7. What do you hope readers will take from After the End?
I would like readers to think about what they would do in Max’s and Pip’s shoes, and consider whether their opinion changed during the course of the novel. I hope it will prompt discussion about other big life events, and what might have happened if a different decision had been made. The book is inspired, in part, by one of my favorite poems, Robert Frost’s The Road Not Taken. We all have “crossroad moments” in our lives, and wish we knew what lay ahead. It’s interesting to consider how different our paths would have been if we’d taken a different route.
8. What was it like to write a relationship from the perspectives of both the husband and the wife? Was there a voice that was more difficult for you to capture? Did either of the characters surprise you along the way? Do you relate more to Max or to Pip?

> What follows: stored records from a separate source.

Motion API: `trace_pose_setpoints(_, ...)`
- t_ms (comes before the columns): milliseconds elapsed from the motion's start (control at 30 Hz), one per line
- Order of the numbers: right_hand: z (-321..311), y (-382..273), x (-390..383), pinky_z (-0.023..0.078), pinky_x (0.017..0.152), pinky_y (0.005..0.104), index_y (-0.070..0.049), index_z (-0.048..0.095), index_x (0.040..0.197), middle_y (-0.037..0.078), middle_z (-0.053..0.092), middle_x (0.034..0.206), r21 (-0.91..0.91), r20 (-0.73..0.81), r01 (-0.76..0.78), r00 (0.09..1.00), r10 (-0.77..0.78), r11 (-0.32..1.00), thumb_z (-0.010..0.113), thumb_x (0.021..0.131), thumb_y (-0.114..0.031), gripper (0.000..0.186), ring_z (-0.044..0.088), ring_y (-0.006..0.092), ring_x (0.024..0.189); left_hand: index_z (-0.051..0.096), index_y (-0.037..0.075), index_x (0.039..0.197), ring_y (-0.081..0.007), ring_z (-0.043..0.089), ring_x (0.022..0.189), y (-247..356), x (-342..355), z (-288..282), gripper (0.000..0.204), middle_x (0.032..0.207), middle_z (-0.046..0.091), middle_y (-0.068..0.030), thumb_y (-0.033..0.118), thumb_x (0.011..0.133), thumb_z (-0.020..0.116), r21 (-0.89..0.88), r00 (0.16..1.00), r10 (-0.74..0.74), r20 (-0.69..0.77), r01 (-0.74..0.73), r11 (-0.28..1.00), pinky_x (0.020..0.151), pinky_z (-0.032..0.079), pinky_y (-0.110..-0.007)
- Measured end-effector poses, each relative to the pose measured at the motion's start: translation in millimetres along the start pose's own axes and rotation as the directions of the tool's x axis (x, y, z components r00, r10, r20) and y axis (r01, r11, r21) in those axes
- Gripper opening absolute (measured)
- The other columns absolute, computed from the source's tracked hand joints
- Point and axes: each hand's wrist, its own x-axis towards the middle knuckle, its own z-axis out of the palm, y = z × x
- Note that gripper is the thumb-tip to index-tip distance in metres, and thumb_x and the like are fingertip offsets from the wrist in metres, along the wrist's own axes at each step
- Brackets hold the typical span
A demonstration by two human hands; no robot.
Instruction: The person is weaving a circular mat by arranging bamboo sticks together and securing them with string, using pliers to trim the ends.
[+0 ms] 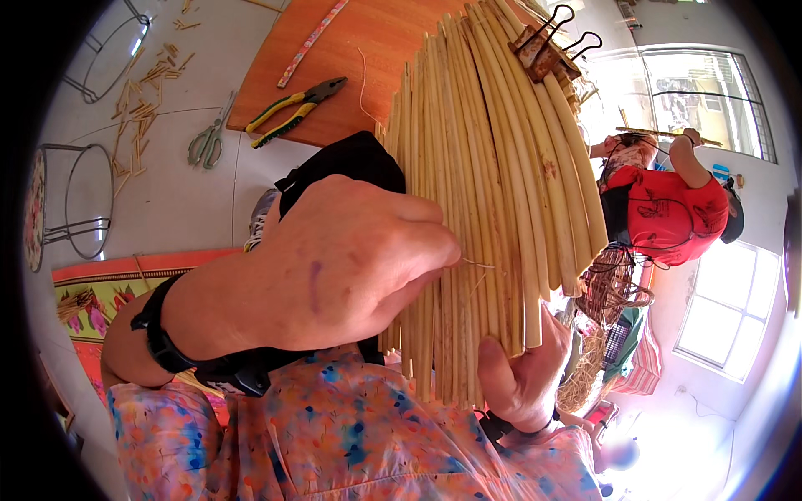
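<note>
Across my lap lies a row of pale yellow straw stalks (pixel 493 167), set side by side like a stiff mat. A rusty binder clip (pixel 539 57) grips its far right edge. My left hand (pixel 359 259) is closed over the middle of the stalks, its fingertips pinching a thin pale thread (pixel 478 264) that shows against them. At the lower right end, my right hand (pixel 528 371) holds the stalks, thumb on top and the other fingers mostly hidden behind. Black bands circle both wrists.
Yellow-and-black pliers (pixel 296 110) and a patterned strip (pixel 313 42) lie on an orange board (pixel 393 33). Green-handled scissors (pixel 207 142) and scattered stalk pieces (pixel 142 117) are on the floor near stools (pixel 79 200). A person in red (pixel 668 209) works at right, near a wicker basket (pixel 606 288).
</note>
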Motion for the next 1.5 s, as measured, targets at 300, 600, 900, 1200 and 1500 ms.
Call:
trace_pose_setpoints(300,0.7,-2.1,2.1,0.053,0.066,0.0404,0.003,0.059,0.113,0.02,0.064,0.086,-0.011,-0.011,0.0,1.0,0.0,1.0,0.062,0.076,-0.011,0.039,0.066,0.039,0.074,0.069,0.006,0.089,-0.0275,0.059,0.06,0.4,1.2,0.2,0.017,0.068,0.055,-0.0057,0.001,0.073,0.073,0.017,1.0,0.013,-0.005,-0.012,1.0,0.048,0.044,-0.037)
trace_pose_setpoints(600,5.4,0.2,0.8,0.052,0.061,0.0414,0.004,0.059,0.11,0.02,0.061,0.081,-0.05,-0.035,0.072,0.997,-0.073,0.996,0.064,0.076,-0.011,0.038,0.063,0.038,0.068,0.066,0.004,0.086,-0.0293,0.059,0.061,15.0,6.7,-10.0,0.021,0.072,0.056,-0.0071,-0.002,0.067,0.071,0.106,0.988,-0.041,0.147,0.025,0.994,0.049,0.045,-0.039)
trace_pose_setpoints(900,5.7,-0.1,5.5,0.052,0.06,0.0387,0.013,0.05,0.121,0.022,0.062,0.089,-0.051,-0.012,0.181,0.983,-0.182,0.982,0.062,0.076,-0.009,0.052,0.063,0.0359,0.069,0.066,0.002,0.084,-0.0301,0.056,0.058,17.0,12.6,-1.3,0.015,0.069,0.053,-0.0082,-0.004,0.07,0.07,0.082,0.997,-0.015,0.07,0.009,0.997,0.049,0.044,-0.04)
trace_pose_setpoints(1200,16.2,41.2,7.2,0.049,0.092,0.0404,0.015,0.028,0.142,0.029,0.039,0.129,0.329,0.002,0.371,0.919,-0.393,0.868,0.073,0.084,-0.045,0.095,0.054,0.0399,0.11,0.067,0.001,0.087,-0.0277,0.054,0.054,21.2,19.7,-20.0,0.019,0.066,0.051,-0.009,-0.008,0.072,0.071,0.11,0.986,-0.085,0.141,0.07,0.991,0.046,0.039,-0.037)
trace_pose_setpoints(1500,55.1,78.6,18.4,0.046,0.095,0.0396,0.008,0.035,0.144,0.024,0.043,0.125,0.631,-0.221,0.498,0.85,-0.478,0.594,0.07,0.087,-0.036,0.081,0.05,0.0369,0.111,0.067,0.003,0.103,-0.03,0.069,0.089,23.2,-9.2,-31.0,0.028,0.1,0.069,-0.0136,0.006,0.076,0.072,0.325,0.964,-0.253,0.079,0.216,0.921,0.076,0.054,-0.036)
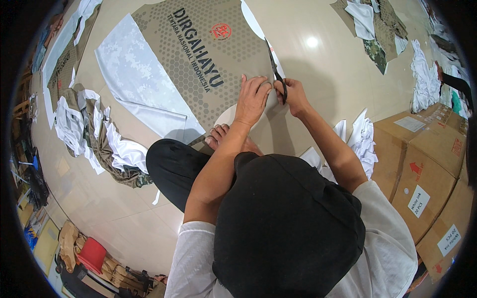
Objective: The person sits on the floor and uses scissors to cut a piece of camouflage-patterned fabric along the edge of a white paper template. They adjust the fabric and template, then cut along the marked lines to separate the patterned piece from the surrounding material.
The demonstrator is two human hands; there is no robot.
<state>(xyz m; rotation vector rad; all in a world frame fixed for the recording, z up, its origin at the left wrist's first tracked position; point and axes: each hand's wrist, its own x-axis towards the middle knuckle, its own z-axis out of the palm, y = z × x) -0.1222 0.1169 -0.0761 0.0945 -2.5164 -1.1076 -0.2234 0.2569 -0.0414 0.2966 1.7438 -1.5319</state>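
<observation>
A brown fabric panel [149, 22] with a hexagon pattern and dark lettering is spread on the floor ahead of me. My left hand [252, 99] lies on its near right edge, thumb apart from the fingers, pressing the cloth. Beside it, my right hand [293, 97] is closed round the black handles of a pair of scissors [275, 67]. Their blades point away from me along the panel's right edge, where a white strip [252, 20] borders the brown cloth. Pale camouflage fabric [131, 74] lies along the panel's left side, its near part folded over.
My bare foot [218, 135] rests near the panel's near edge. Crumpled white and brown cloth [107, 136] lies at left, with more white scraps [362, 139] at right. Cardboard boxes [417, 164] stand close on my right. Brown and white pieces [380, 25] lie far right.
</observation>
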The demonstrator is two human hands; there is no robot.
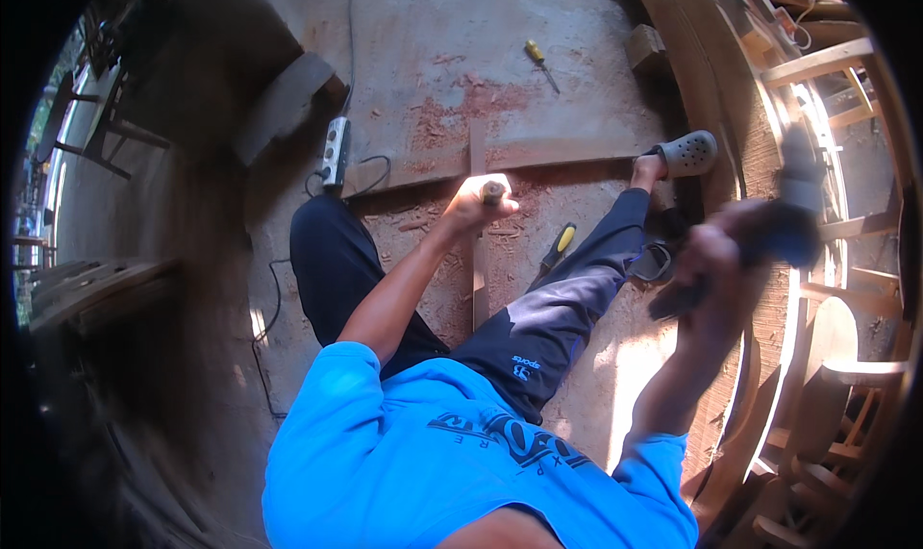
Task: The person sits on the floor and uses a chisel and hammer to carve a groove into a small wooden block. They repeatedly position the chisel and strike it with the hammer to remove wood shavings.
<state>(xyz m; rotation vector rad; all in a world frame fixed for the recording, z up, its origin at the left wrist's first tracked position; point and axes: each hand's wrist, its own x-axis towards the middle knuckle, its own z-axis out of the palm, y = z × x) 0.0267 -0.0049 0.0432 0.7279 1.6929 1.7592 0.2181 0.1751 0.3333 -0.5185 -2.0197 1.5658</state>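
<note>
Near the centre, my left hand (471, 206) is closed round an upright round tool handle (493, 190), seen end-on, over a narrow wooden strip (478, 289) lying between my legs; what its lower end touches is hidden. My right hand (711, 256), raised at the right, grips a dark power tool (786, 230) that looks like a drill, blurred by motion. A yellow-and-black handled tool (560, 243) lies beside my outstretched right leg, and wood shavings are scattered around the strip.
A power strip (335, 152) with cords is beside my bent left knee. A yellow screwdriver (536, 59) lies further forward. Long timber planks (716, 78) and chair frames (836, 357) line the right; a wooden block (649, 49) is at back right. Dark chairs (96, 126) stand at the far left.
</note>
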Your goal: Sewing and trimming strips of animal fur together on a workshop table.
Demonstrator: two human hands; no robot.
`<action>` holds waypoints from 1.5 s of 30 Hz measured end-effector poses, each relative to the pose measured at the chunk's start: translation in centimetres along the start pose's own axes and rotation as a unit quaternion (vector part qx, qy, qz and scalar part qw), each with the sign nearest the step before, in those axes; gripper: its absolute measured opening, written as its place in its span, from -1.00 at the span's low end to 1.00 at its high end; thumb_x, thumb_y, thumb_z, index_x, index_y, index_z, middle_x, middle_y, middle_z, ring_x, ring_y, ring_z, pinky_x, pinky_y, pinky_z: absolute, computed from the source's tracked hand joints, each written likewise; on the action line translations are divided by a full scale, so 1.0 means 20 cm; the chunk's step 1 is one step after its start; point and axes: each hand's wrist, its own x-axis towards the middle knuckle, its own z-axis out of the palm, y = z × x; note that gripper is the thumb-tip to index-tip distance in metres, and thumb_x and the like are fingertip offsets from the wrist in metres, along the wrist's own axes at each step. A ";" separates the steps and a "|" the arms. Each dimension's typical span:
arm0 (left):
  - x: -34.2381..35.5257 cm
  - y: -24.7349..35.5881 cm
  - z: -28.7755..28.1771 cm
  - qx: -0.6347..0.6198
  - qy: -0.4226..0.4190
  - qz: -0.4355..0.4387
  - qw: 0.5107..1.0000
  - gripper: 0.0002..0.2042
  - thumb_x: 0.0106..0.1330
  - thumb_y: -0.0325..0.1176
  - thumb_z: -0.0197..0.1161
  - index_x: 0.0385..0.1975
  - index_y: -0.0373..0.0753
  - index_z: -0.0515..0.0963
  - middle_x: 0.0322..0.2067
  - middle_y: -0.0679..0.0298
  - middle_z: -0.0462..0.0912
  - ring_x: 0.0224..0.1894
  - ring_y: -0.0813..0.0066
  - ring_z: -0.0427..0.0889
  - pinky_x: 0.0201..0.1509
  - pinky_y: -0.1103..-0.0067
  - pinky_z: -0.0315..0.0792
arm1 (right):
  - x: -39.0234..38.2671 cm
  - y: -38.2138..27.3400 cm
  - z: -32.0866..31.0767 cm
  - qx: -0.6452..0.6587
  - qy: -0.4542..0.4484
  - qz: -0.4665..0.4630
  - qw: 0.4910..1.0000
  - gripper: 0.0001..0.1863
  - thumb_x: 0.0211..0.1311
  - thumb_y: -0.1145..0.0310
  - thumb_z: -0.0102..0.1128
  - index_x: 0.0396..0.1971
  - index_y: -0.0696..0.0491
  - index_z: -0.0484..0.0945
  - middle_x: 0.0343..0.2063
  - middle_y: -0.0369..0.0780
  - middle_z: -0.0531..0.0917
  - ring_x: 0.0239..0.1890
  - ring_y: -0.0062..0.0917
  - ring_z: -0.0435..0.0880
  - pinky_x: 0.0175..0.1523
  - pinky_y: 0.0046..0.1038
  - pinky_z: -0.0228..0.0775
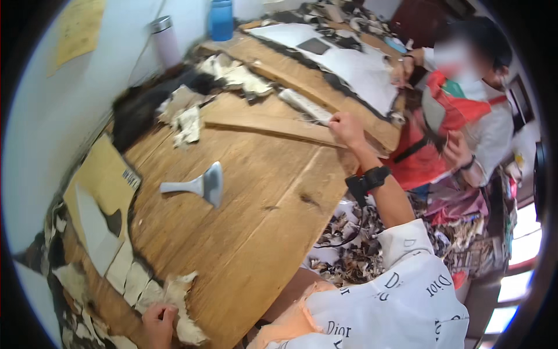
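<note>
Wooden worktable (256, 198), tilted in the fisheye view. The person's right hand (346, 128) is stretched out to the far side, fingers curled over the near end of a pale flat ruler (305, 106) that runs away from the fingertips along a raised wooden plank (273, 125); the grip looks like pinning or dragging it, though blur hides whether the fingers fully close.

Left hand (158, 323) sits at the near table edge, fingers pinched shut on a ragged pale scrap (185, 308), apparently steadying it against the edge.

A grey fan-shaped scraper (200, 185) lies unattended, well clear of both hands, between them. More pale scraps (186, 119) are heaped beyond it. A co-worker (465, 116) stands past the right hand.
</note>
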 end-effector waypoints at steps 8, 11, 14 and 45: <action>0.13 -0.17 -0.46 -0.015 0.211 -0.060 0.976 -0.83 0.28 -0.37 0.12 -0.37 -0.36 0.56 -0.46 0.35 0.58 -0.39 0.64 0.49 -0.27 0.68 0.37 | 0.16 0.04 0.11 -0.052 -0.034 -0.102 0.993 -0.71 -0.02 0.20 0.07 -0.53 0.15 0.57 -0.59 -0.02 0.57 -0.46 -0.17 0.57 -0.33 -0.20 0.32; 0.33 -0.29 -0.55 -0.013 0.254 -0.017 0.967 -0.75 0.26 -0.28 0.17 -0.22 -0.33 0.57 -0.32 0.29 0.62 -0.27 0.59 0.54 -0.15 0.67 0.39 | 0.18 -0.03 0.10 -0.182 -0.013 -0.087 0.979 -0.80 0.00 0.28 0.16 -0.48 0.11 0.52 -0.45 -0.04 0.59 -0.33 -0.15 0.56 -0.30 -0.21 0.34; 0.55 -0.38 -0.60 -0.076 0.238 -0.042 0.967 -0.66 0.24 -0.25 0.20 -0.11 -0.39 0.51 -0.26 0.27 0.61 -0.24 0.56 0.54 -0.13 0.68 0.39 | 0.09 -0.23 0.04 -0.282 0.048 -0.119 0.951 -0.79 0.02 0.28 0.18 -0.49 0.13 0.50 -0.42 -0.06 0.57 -0.33 -0.13 0.55 -0.28 -0.18 0.33; -0.36 -0.07 -0.12 0.227 0.145 0.196 0.943 -0.72 -0.12 -0.51 0.30 -0.35 -0.05 0.65 -0.33 0.48 0.62 -0.25 0.42 0.45 -0.16 0.50 0.17 | -0.36 -1.55 0.40 0.057 -0.254 -0.348 0.901 -0.72 -0.18 0.32 0.30 -0.40 0.12 0.58 -0.39 -0.08 0.60 -0.27 -0.20 0.57 -0.17 -0.30 0.39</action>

Whenever I wrote a Max chapter, I related to him; whenever I wrote a Pip chapter, I felt for her. I knew them both so well by the end of the writing process that they both felt easy to write—I could hear their voices in my head and know exactly what they would say. Writing Max’s story was harder from an emotional perspective, because it’s the road I never traveled—the road I sometimes wish I’d traveled—and although it was therapeutic to explore what that might have looked like, it was also difficult.
9. The story shows the impact of the decision on not just the parents but also the medical caregivers—specifically, on Dylan’s doctor. Why was it important for you to include this perspective in the book?
Leila is the character I got to know first, possibly because her words—the decision she asks Max and Pip to make—are the starting point for the whole story. She provides us with a professional perspective on Dylan’s condition, although she holds her own bias, just as we all do. I also wanted to show Max and Pip through the eyes of someone apart from each other, to show the differences between how someone looks and how they feel.
10. Do you think it’s possible for a marriage to survive what Max and Pip went through, and, if so, how?
I think it is very hard to survive trauma, and when that trauma is played out in the public domain it must be nearly impossible. Relationships need investment, and time, and total honesty, and all those things require doubling in the aftermath of a crisis. My own marriage survived the loss of our son, and the agony of the decision-making that preceded it. Would it have survived had we disagreed? It’s impossible to know.
11. Do you have any advice for readers who are also facing difficult decisions or asking themselves “What if . . .”?
I walk a lot, and I find it helps with any kind of decision-making. Imagine yourself in five years time: in this job, in that country, without that person in your life . . . Take yourself through a “day in that life”: how does it feel? It’s often the case that you only know you’ve made the right decision once you’ve made it, so I’m a firm believer in trusting your instincts, and your heart.
12. What’s next for you?
I’m in the process of planning my next novel, written from the perspective of two women: the girlfriend of a man who dies during a struggle with police, and the wife of the police officer with him when he died. It’s inspired by a real-life case and is already breaking my heart.